Mais le plus dérangeant, c'est de savoir que ce personnage avait été signalé par les services américains aux services français. Même, si l'on peut être prudent envers les renseignements américains dès qu'il s'agit d'une personne de religion musulmane, il n'en demeure pas moins qu'une surveillance classique devait être mise en œuvre. Curieusement, on a désormais trois versions : 1) On aurait expliqué que l'on ne peut surveiller quelqu'un qui n'a commis aucun délit et encore moins mettre son portable sur écoute (curieux, car a-t-on eu les mêmes scrupules avec certains journalistes du Monde) ? ; 2) Une demande de mise sur écoute aurait été faite, mais les services du Premier Ministre aurait opposé leur veto ? ; 3) L'individu aurait rendu quelques services à la DCRI ?

On sait que c'est le candidat-sortant qui a voulu une refonte de la DST et la création de la DCRI et que même pour ce faire, on s'était passé de l'avis de hauts fonctionnaires du renseignement (certains ont d'ailleurs été mis sur la touche sans autre forme de procès).

Voilà encore bien des questions qui restent sans réponse. Ce qui n'est pas très normal dans une démocratie et dans un pays de droit. C'est pourtant à ces questions qu'un Président de la République aurait dû répondre, s'il avait considéré comme indispensable de prendre la parole en un tel moment.

4°) Une politique étrangère...si étrange

La France avait toujours su préserver par un discours humain et constructif sa neutralité dans le conflit du Moyen-Orient. Conflit dont il n'est pas inutile de rappeler encore une fois l'origine : les manœuvres du Royaume-Uni. On sait qu'après la lettre de Balfour, certains y virent l'autorisation de s'installer en Israël. On sait aussi que les Anglais n'ont jamais vu d'un bon œil cette installation et qu'ils tenteront par tous les moyens de soulever les populations arabes contre le nouvel Etat (est-il besoin de rappeler l'épisode d'Exodus). Le résultat se voit encore aujourd'hui, même si désormais personne ne peut nier les fautes commises à Gaza et pendant le Noël 2009 et le fait que le gouvernement israélien est déclaré récemment son rejet de la commission des droits de l'homme de l'ONU n'arrange rien à la situation.

Toujours est-il que la France avait su préserver ses bonnes relations avec tous les belligérants dans ce conflit et même quelque part montrer la voie d'une certaine sagesse.

Foin de tout cela avec les 5 ans qui viennent de s'écouler.
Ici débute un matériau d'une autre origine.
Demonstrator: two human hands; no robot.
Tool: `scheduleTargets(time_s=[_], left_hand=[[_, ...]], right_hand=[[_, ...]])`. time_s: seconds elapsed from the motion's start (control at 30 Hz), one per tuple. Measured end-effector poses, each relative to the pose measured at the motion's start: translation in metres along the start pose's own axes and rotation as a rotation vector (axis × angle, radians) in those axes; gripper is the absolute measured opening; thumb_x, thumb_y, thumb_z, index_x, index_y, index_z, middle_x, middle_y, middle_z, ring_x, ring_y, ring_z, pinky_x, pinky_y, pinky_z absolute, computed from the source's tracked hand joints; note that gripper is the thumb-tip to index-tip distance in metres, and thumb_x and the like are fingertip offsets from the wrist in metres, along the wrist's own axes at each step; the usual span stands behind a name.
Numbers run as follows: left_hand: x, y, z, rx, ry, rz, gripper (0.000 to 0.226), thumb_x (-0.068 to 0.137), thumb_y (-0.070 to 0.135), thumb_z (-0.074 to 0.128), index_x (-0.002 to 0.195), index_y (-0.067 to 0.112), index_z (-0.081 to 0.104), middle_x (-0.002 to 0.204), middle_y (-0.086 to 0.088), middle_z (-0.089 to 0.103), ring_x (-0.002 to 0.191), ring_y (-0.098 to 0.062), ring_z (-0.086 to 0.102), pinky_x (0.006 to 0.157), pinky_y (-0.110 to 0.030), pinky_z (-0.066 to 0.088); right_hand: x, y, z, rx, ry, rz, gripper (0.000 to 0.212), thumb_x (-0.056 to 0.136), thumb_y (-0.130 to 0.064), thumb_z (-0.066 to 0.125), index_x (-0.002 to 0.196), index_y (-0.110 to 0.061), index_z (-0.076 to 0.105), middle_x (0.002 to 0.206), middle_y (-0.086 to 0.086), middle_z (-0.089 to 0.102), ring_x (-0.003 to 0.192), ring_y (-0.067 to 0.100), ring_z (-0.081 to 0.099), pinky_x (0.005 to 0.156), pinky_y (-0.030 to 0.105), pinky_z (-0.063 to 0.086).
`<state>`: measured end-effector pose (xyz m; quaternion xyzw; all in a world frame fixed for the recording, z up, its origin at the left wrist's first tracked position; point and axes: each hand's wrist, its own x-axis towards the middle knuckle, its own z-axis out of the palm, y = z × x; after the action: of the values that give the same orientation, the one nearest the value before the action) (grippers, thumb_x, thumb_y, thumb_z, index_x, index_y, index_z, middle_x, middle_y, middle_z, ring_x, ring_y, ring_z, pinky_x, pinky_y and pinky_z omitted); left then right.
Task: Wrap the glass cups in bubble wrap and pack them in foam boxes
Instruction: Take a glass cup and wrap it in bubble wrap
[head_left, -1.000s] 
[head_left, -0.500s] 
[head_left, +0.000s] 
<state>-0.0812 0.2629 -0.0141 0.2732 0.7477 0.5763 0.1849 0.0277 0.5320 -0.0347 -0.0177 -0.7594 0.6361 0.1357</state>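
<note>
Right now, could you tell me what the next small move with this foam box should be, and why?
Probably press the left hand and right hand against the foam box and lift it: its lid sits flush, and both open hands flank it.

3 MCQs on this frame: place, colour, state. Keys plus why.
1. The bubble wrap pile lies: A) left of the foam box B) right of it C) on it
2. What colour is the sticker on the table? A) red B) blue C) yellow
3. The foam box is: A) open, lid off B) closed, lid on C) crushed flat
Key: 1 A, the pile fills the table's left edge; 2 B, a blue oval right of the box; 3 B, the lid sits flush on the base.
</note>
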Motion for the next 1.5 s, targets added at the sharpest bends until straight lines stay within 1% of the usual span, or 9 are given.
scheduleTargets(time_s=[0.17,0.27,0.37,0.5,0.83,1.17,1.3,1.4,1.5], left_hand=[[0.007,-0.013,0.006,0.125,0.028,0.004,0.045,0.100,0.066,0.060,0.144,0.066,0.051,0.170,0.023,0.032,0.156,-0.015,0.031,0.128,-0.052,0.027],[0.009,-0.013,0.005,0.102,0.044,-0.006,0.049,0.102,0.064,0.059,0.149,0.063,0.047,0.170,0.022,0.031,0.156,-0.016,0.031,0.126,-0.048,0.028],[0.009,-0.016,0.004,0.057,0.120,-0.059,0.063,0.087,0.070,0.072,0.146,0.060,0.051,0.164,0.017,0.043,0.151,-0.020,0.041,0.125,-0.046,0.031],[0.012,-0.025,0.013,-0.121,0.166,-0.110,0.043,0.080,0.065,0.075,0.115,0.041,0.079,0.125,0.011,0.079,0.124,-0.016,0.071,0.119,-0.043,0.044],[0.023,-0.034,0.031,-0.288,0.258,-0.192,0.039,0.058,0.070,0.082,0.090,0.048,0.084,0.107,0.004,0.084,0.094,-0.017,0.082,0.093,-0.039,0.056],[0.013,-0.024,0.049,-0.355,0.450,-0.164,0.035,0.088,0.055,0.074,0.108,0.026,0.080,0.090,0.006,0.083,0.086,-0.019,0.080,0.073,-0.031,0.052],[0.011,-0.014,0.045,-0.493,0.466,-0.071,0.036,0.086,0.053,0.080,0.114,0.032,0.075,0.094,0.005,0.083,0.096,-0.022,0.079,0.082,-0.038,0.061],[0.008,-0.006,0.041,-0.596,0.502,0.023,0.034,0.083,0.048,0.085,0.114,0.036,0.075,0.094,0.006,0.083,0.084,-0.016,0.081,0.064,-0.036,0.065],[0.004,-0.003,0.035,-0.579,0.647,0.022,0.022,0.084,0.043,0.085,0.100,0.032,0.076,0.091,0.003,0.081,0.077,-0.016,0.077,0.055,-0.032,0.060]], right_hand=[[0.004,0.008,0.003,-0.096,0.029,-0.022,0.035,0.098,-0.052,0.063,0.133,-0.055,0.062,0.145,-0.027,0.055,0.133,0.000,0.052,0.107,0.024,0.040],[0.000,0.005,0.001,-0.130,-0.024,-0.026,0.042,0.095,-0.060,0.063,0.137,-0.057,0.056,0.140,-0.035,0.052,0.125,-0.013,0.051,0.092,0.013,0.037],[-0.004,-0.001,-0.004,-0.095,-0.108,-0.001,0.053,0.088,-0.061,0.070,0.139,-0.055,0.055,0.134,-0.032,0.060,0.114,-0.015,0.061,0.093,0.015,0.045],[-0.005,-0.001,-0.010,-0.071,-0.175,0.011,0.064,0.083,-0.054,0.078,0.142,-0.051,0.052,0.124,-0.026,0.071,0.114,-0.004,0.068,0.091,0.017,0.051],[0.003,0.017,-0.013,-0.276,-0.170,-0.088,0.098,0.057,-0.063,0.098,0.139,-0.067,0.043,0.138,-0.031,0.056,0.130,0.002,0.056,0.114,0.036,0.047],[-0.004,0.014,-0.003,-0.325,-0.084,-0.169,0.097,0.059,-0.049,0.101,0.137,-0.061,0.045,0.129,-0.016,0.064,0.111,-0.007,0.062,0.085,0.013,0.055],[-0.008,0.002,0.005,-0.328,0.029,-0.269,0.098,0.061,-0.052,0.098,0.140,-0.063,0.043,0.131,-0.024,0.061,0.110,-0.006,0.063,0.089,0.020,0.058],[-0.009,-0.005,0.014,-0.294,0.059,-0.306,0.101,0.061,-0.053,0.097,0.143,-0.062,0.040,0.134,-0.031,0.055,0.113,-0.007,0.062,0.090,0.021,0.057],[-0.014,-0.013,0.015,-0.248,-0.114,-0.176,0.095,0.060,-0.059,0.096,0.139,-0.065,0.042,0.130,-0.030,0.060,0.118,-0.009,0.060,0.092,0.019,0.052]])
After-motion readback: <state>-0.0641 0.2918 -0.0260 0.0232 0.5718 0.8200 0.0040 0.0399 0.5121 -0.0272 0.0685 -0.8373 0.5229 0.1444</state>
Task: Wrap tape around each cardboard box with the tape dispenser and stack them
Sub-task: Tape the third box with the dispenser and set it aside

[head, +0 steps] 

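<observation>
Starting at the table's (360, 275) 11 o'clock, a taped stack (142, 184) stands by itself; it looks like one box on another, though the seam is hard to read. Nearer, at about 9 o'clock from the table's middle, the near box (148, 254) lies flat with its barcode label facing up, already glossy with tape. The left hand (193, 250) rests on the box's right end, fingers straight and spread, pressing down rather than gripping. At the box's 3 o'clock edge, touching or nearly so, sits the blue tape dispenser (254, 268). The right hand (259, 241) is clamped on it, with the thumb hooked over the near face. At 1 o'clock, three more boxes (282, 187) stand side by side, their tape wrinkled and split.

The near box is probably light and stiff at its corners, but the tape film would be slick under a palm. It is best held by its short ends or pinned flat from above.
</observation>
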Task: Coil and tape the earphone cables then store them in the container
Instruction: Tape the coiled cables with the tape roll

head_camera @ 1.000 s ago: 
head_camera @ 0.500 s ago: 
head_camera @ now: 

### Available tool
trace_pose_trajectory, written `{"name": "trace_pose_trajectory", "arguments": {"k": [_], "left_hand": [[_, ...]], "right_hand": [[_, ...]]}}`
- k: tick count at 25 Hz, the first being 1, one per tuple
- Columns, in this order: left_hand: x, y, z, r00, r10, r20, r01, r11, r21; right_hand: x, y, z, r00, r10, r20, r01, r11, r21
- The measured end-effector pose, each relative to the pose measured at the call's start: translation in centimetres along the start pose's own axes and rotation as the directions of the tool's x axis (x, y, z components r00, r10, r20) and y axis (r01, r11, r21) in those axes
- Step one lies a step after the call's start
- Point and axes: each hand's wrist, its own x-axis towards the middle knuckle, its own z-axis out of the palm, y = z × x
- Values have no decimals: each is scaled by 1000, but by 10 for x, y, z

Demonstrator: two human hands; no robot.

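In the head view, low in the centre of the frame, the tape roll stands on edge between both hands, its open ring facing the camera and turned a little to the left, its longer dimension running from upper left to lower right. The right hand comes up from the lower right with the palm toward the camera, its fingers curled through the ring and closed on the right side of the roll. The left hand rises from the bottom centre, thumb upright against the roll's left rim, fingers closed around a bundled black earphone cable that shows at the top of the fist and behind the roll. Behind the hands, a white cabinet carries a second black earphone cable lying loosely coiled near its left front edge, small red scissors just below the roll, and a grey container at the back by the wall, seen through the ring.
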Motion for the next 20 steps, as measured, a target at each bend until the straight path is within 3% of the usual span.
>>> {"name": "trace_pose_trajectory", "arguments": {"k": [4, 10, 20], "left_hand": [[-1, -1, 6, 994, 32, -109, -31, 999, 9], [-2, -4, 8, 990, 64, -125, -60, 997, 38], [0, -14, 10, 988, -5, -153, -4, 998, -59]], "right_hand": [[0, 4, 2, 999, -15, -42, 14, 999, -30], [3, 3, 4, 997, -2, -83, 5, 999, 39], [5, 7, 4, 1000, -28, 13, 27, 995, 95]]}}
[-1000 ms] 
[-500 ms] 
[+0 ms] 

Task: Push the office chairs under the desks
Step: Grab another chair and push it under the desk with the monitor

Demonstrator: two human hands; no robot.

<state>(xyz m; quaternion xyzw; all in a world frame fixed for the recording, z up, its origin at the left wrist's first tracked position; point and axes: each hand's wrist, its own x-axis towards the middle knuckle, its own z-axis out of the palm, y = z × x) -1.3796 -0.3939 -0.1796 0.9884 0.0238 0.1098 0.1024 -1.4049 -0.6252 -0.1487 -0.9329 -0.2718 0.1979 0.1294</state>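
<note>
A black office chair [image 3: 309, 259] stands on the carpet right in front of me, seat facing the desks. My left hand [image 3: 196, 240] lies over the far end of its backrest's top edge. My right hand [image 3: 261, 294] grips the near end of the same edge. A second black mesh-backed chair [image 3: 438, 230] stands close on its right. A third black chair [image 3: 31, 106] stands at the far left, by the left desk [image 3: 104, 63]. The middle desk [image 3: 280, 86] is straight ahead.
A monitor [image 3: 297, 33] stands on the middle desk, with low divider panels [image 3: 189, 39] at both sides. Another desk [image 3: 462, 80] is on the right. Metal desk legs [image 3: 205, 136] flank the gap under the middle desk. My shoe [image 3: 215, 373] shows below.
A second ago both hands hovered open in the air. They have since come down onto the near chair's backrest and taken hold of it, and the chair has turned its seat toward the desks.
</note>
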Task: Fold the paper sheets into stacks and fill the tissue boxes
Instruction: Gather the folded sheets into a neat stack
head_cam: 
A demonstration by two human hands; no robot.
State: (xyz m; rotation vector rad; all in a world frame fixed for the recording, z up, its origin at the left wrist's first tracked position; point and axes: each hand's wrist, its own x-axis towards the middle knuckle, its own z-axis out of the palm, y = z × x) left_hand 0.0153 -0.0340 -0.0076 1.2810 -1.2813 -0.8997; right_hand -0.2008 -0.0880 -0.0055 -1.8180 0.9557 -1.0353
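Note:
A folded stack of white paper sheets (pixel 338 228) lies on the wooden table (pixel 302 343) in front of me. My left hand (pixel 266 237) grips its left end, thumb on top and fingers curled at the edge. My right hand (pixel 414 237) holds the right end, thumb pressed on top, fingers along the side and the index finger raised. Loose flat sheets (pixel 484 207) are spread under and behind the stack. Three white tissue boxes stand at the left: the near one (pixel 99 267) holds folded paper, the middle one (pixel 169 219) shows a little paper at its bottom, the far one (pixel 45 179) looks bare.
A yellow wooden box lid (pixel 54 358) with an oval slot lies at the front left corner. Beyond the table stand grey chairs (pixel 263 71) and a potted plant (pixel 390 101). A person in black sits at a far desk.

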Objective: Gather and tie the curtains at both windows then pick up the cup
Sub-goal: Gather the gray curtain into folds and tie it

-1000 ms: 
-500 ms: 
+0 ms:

Tantôt le candidat-sortant n'hésitait pas, juste après son élection, à envoyer sa propre épouse en visite chez le colonel Khadafi (événement sans précédent dans la diplomatie française). Tantôt le même candidat-sortant invitera, et ce sera même le seul Chef d'Etat européen à agir de la sorte, quelque temps plus tard le même colonel Khadafi en visite d'Etat. Et c'est encore le candidat-sortant qui enverra bombarder, de son propre chef (sans qu'aucun débat n'eut lieu au Parlement), Tripoli, parce qu'il venait de découvrir que son ami d'hier n'était en fait qu'un tyran et un dictateur. Il y a eu aussi l'étrange projet d'une Union pour la Méditerranée dont par la suite, il oubliera tout.

Il serait fastidieux, et bien trop affligeant pour la France, de faire le long inventaire des incohérences d'une politique étrangère qui n'a pu que faire de notre pays une nouvelle cible pour les extrémismes de tout bord.

Les événements de Toulouse et Montauban démontrent tristement les résultats de manœuvres irréfléchies dans un conflit où toutes les forces progressistes savent bien que la paix ne peut être assurée que par un maximum de finesse et de sagesse. Des mots qui n'ont plus cours depuis au moins 5 ans dans notre pays.